To prepare Scallops still in their shell, scrub the shells well. Holding the shell curved side up in one hand, insert the tip of a knife on one side of its hinge at the back and work it round to the other side. (You don’t need a really pointy, sharp knife: duller-bladed ones are safer, and in fact, purpose-made Scallop knives are dull-bladed.) Lift off and discard the top shell. Inside the Scallop, discard black stomach bag and the brownish frill around the centre meat. Americans prefer to discard the coral as well, while Brits and Australians think they are mad to do this. Rinse to remove any sand. Slide the knife under the meat and coral to detach them from the shell. There will still be a small, hard piece of ligament left on the side; pull this off and discard it.
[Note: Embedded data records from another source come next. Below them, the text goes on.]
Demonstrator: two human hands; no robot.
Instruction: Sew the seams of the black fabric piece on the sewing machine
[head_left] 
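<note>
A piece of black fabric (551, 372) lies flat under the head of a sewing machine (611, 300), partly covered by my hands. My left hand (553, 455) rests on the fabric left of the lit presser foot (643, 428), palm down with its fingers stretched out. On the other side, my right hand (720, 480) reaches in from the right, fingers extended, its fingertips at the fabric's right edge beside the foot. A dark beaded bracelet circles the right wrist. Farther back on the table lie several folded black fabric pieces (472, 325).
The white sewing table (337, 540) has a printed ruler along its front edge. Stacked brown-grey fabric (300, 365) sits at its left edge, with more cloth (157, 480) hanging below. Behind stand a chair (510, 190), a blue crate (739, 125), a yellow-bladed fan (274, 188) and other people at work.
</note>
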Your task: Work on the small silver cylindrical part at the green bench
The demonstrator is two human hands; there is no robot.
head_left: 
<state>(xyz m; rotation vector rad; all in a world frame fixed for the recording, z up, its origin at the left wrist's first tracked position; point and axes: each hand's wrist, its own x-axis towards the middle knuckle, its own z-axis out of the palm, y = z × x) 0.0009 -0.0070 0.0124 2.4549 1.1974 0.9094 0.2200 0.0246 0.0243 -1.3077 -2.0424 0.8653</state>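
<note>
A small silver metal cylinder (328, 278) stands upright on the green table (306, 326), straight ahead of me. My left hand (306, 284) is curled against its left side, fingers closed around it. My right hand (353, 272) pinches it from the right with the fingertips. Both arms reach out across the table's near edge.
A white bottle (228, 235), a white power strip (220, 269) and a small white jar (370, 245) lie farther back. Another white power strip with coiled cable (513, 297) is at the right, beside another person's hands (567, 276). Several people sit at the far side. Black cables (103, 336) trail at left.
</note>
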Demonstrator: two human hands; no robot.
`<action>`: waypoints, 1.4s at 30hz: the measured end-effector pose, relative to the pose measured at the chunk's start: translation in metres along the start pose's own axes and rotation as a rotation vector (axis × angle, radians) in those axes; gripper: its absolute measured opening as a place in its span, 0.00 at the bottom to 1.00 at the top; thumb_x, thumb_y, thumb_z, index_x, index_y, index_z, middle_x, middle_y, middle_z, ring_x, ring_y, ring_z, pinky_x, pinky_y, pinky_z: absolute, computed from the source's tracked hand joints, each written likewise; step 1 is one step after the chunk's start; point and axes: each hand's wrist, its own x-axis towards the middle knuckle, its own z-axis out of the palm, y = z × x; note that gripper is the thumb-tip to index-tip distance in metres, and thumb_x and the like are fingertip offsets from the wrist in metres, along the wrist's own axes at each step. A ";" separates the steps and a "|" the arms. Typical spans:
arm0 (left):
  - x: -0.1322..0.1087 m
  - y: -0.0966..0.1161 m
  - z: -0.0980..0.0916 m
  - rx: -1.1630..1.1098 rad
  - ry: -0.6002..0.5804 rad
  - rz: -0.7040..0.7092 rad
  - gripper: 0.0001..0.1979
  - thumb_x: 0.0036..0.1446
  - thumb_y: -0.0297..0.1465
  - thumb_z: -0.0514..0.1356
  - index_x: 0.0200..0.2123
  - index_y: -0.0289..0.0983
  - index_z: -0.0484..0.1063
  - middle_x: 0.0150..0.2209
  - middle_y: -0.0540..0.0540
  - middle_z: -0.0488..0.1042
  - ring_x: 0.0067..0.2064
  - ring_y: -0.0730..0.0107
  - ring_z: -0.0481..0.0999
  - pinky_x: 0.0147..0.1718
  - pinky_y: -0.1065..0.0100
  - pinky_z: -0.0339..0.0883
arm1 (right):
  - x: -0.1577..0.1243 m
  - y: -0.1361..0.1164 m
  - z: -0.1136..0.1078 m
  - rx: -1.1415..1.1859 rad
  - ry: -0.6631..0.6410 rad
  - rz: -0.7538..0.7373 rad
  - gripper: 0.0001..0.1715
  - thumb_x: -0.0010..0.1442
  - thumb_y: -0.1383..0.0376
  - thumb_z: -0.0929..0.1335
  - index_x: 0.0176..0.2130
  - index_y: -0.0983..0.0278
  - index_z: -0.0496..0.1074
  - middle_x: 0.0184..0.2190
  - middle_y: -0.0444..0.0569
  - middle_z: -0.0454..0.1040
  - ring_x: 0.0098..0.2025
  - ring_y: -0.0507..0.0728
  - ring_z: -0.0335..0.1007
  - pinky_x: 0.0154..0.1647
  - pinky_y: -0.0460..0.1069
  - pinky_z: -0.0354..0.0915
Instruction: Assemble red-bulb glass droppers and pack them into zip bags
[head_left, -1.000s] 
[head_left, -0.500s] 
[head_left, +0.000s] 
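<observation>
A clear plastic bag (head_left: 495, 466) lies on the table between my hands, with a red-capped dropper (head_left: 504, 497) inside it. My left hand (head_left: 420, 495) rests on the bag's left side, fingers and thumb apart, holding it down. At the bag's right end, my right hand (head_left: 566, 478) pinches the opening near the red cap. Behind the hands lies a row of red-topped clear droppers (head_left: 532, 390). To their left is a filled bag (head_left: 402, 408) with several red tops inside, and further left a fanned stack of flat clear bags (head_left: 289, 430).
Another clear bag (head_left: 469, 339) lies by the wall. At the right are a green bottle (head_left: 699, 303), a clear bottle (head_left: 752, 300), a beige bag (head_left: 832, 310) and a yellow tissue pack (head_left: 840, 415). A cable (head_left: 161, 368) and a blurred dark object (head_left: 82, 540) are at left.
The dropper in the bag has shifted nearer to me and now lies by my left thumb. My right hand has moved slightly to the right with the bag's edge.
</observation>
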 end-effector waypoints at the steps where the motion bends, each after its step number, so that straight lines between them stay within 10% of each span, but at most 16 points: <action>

Cook the prepared Scallops according to your recipe.
1 pound Bay Scallops = 450g = 75 Scallops = 2 cups
1 pound Sea Scallops = 450g = 30 Scallops = 2 cups
If buying Scallops in the shell, treat them as you would mussels. Store in fridge bundled in a damp tea towel or damp paper towel for up to 24 hours. Discard any whose shells are tightly close, or that don’t close tightly when tapped. To freeze, remove from shells, wash any sand away, freeze and use within 3 months.
Literature & Lore
Botticelli has Venus stepping out of a large Scallop.
St James the Apostle is supposed to have intervened and saved the life of a drowning crusader knight, who came out of the sea covered in Scallop shells. An order of knights was named consequently named in St James’s honour, as was the Scallop dish “Coquilles St. Jacques”.
Placopecten magellanicus is the Sea Scallop harvested on the eastern North American seaboard; Patinopecten caurinus are the large ones from Alaskan waters.
The cooking technique called “to scallop” is unrelated to the word “Scallop” (the See Also link to “scallop” below will give more information on how the word did come about.)
In Japanese, “kaibashira” are large Scallops; “kobashiri” are small Scallops.
Note that some confusion exists as to whether the muscle inside the Scallop is called the “abductor” muscle or the “adductor” muscle. It is in fact the “adductor”.
Fabricant, Florence. Gift From the Sea: The Abundant Scallop. New York: New York Times. 21 March 1990.